■ ABOUT THIS TASK ■
Each line below from the one containing "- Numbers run" through the one containing "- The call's" should be output exactly as it stands, and no other line should appear.

(Dataset records)

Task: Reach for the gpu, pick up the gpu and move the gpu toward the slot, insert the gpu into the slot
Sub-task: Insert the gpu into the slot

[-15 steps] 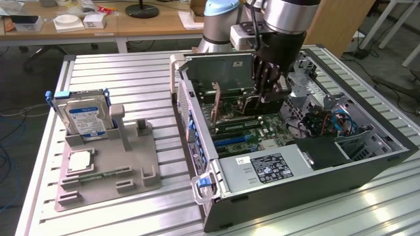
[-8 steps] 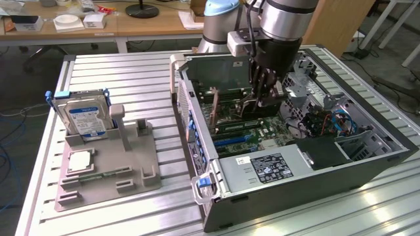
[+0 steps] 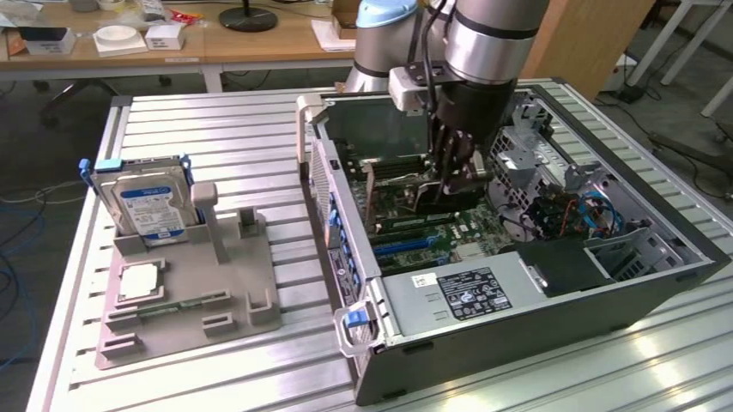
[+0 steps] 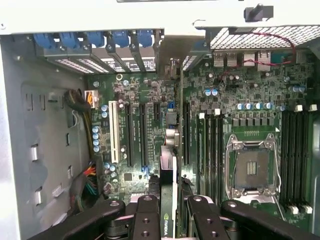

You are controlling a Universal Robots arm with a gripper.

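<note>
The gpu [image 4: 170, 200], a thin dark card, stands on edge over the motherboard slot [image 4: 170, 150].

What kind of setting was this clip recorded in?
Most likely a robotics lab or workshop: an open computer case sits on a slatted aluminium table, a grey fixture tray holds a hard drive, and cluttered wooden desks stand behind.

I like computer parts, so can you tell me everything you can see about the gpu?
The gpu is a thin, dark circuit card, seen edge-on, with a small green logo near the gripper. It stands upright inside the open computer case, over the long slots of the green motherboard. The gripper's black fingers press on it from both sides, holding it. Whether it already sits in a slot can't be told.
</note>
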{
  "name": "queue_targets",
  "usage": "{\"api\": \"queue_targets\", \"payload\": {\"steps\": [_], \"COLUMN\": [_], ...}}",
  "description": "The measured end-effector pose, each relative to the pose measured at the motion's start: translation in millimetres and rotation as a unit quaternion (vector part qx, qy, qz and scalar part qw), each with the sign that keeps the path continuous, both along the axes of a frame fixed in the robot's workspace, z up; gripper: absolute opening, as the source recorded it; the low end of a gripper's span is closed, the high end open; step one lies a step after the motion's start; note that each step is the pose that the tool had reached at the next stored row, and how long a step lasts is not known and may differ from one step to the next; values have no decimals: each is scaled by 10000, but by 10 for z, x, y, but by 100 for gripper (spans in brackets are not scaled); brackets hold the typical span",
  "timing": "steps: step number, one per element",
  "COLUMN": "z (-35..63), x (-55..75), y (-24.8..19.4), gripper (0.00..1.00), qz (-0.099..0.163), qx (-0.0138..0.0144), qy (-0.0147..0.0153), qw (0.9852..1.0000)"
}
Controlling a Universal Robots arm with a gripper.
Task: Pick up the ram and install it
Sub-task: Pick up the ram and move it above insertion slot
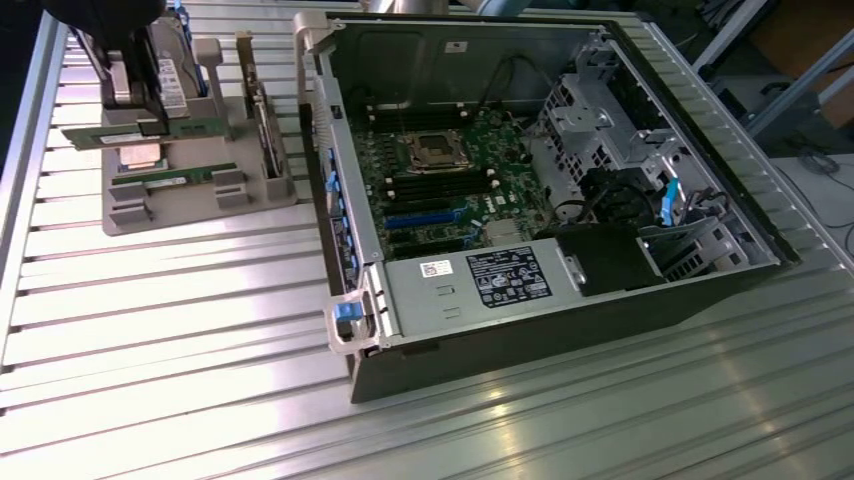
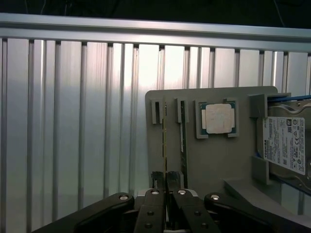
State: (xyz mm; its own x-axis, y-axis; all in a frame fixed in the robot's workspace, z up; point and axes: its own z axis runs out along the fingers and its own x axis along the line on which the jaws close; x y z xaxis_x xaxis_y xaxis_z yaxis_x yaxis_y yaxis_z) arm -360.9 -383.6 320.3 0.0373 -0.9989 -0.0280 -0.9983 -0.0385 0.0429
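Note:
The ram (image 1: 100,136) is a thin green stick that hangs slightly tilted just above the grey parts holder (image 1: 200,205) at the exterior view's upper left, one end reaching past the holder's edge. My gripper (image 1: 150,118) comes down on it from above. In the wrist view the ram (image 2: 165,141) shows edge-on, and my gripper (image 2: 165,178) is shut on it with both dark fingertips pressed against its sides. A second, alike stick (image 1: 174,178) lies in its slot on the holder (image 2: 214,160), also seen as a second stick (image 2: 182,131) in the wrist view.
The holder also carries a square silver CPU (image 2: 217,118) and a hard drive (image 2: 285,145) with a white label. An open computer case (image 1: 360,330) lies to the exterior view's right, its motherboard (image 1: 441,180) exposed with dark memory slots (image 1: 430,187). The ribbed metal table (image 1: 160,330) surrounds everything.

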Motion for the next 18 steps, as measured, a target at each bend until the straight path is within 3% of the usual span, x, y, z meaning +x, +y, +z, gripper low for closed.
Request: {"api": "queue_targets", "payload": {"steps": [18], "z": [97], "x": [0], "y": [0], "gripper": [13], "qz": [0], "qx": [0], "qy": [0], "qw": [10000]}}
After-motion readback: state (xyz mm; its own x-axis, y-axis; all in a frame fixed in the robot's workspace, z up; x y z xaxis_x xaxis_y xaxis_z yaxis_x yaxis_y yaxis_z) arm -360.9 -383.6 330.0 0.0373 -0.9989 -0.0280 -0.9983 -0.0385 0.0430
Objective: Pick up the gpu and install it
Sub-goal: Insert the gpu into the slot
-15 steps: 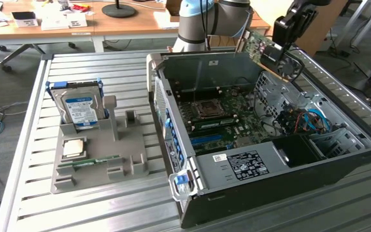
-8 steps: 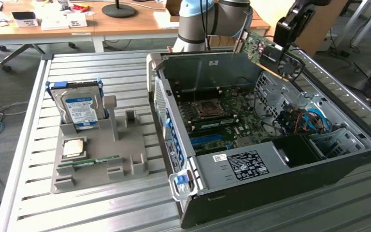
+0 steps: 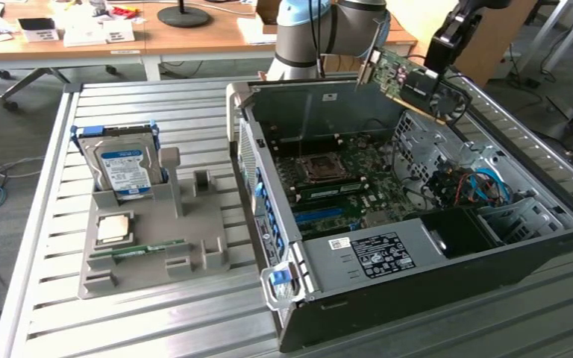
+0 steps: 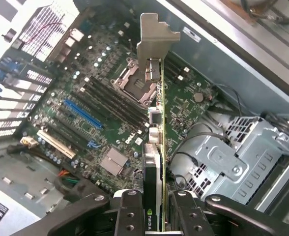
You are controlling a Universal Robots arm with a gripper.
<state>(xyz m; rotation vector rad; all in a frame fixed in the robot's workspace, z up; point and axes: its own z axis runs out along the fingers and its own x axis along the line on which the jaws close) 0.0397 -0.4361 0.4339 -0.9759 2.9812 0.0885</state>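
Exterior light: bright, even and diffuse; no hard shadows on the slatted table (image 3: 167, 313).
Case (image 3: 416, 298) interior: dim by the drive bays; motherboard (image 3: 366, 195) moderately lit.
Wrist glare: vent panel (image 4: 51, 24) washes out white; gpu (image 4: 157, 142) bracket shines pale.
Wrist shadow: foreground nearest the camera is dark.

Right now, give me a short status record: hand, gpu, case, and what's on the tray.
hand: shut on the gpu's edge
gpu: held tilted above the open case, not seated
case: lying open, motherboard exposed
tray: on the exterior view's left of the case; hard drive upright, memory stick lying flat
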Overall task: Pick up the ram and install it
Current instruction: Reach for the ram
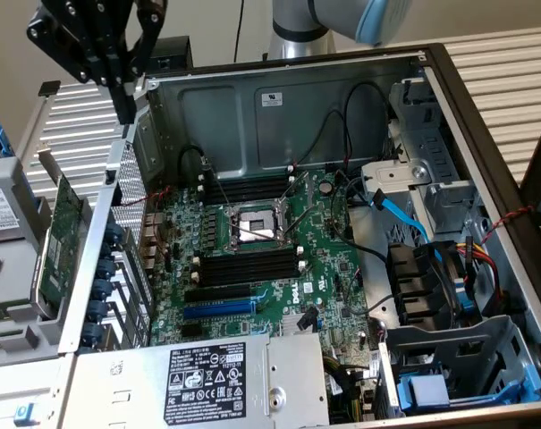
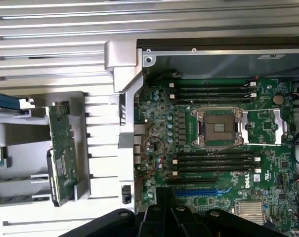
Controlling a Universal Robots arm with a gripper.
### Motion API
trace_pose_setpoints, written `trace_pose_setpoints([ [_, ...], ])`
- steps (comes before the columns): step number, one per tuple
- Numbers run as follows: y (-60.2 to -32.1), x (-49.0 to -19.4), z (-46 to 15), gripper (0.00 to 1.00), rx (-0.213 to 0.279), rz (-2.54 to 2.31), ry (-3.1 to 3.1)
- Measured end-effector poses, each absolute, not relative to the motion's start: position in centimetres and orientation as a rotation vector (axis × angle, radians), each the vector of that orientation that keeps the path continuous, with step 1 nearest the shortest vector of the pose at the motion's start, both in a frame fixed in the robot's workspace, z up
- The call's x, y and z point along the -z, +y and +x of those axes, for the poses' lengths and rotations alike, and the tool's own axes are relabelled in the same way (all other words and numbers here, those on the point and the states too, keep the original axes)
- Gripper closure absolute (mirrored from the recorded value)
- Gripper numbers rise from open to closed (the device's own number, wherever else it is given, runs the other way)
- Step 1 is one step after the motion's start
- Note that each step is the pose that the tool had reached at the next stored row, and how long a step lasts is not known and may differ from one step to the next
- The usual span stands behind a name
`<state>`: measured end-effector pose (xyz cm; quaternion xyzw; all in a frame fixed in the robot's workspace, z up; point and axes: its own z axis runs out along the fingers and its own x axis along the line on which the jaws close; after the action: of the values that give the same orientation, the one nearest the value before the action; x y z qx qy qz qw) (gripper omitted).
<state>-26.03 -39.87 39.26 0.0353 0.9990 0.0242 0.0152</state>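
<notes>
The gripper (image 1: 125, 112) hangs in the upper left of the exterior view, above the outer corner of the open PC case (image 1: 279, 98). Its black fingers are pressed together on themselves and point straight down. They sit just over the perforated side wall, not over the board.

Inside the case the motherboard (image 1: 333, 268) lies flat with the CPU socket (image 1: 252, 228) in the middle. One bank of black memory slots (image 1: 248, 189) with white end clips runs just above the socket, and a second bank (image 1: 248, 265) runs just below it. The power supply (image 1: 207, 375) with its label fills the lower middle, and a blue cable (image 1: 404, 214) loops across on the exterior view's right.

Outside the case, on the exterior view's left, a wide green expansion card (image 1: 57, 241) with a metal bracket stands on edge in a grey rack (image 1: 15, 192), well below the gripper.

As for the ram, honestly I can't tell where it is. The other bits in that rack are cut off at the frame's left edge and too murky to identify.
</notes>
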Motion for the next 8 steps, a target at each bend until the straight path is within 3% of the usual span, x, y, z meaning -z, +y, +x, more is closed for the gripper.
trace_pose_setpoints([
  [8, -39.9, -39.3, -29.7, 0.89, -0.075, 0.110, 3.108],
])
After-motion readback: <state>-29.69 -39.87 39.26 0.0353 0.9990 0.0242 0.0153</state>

■ ANSWER TO THE PROBLEM ■
- Numbers run as follows: y (-60.2 to -32.1), x (-49.0 to -19.4), z (-46 to 15), gripper (0.00 to 1.00), rx (-0.213 to 0.279), rz (-2.54 to 2.31), ry (-3.1 to 3.1)
- Measured end-effector poses, each absolute, not relative to the motion's start: position in centimetres and orientation as a rotation vector (axis × angle, radians), each the vector of that orientation that keeps the path continuous, with step 1 nearest the shortest vector of the pose at the motion's start, both in a frame fixed in the robot's workspace, z up
- The call's x, y and z point along the -z, +y and +x of those axes, for the poses' lengths and rotations alike, and the tool's own axes are relabelled in the same way (all other words and numbers here, those on the point and the states too, keep the original axes)

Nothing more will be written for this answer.